Task directions:
A verbatim copy of the listing is needed; pictures are to be left out.

Supplied information:
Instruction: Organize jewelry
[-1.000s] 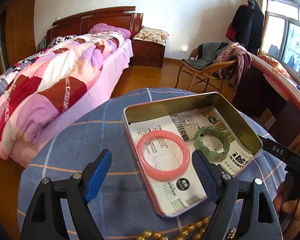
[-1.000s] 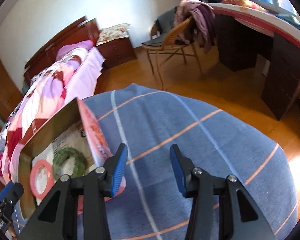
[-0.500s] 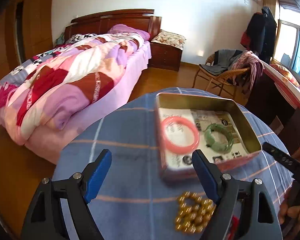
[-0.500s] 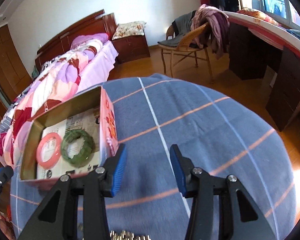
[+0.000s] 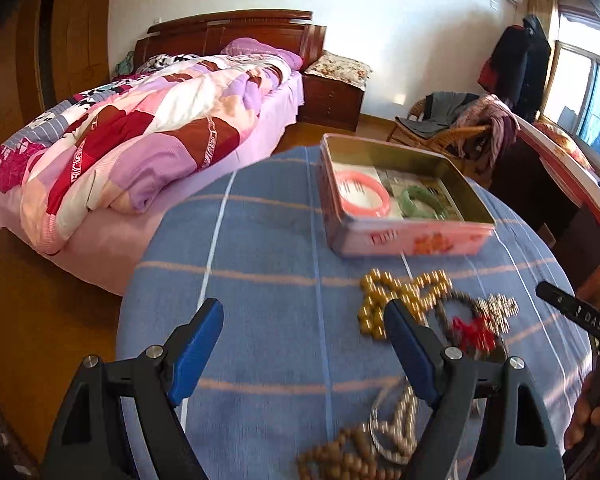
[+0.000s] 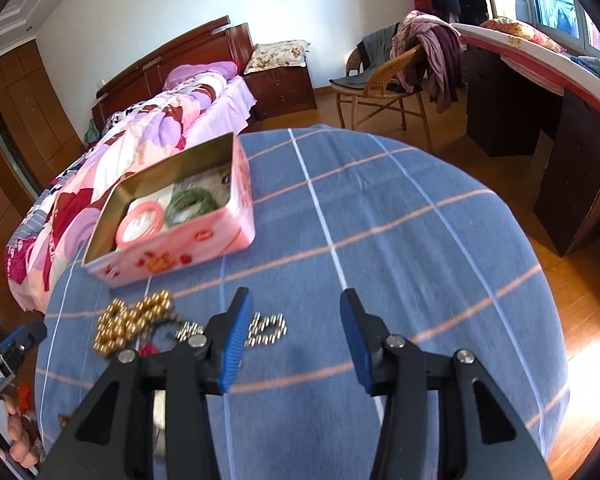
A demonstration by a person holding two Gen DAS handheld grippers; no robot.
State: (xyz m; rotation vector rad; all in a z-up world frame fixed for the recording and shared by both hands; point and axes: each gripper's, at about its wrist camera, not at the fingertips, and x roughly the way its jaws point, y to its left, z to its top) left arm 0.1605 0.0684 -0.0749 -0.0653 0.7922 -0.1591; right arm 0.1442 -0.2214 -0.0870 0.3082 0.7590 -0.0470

Response to this task:
Instruction: Organize jewelry
[-1.000s] 
[-1.000s] 
[-0.500s] 
[-0.500s] 
[+0.000s] 
[+0.000s] 
A demonstration by a person holding two Gen DAS handheld grippers; no robot.
State: (xyz m; rotation vector rad; all in a z-up world frame fixed for the recording and shared by both hands; point and axes: each gripper's, at about its wrist camera, not at the fingertips, and x roughly the way its jaws point, y to its left, z to its top) left arm 0.1605 0.0684 -0.0749 -0.0653 0.7922 -0.1591; right arm 0.1442 -0.2214 -0.0870 0.3082 0.7590 -0.0470

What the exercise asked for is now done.